First solution: duplicate the nodes to add an "internal" edge
Replace the non-oriented edges with oriented edges, and duplicate every node N into one "incoming" node Ni and one "outgoing" node No so that going through a node N in the original graph is equivalent to going through both nodes Ni and No in the new graph, and thus through the extra edge from Ni to No.
A B Ao Ai
\ / \ /
N -----------> Bo - Ni - No - Bi in the new graph, every edge is oriented
| / \ all the edges on this drawing are oriented left-to-right
C Co Ci
Make sure edges between non-twin nodes are always oriented out-->in, and edges between twin nodes are always oriented in-->out.

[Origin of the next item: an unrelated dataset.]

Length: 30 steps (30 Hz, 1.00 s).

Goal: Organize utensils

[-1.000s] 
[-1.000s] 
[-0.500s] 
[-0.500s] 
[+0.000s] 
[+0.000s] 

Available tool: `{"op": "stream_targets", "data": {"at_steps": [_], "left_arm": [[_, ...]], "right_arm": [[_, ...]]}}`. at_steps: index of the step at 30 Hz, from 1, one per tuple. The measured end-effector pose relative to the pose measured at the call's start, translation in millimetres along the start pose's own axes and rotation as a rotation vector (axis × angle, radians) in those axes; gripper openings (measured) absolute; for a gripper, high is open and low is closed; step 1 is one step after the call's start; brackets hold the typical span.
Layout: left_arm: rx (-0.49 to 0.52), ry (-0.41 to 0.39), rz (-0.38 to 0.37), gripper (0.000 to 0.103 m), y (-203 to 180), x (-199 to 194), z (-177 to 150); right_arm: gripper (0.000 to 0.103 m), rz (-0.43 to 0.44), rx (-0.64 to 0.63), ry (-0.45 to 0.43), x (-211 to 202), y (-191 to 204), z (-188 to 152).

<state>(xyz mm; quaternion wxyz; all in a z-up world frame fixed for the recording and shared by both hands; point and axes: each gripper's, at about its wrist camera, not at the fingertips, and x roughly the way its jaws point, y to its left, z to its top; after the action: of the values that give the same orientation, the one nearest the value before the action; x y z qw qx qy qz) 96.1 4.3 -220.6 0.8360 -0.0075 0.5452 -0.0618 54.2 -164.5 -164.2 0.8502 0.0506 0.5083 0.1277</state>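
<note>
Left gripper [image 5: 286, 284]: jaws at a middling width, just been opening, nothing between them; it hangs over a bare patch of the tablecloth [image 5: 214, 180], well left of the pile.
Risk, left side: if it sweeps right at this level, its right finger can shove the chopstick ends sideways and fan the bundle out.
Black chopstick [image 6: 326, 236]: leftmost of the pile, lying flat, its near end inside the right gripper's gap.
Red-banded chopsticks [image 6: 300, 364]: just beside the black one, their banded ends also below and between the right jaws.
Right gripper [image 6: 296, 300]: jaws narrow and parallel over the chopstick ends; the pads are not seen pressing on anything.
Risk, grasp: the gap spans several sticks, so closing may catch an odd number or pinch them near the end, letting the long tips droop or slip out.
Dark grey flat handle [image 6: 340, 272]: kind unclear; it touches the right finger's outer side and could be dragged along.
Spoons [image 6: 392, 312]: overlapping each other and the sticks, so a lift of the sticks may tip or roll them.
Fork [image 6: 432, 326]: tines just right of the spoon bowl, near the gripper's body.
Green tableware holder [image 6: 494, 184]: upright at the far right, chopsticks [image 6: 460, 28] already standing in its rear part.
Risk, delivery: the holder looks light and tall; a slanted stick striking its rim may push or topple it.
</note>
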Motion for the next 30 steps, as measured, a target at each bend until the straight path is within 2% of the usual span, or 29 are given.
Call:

For instance there is an edge from Ni to No (twin nodes), and an edge from Bo to Ni (non twin nodes).
Second solution: add one half of the code of the node to all its edges
Add the cost of the source node to the cost of every one of its edges;
Add the cost of the target node to the cost of every one of its edges;
Add half of the cost of every other node to the cost of its edges.
Now you can check than in any path S-A-B-C-T, the costs of S and T are added once edge, and the half-costs of A, B and C are added twice.

The cost that Dijkstra's algorithm assigns to each vertex is the cost to reach that vertex. You just need to incorporate the vertex costs into that cost calculation.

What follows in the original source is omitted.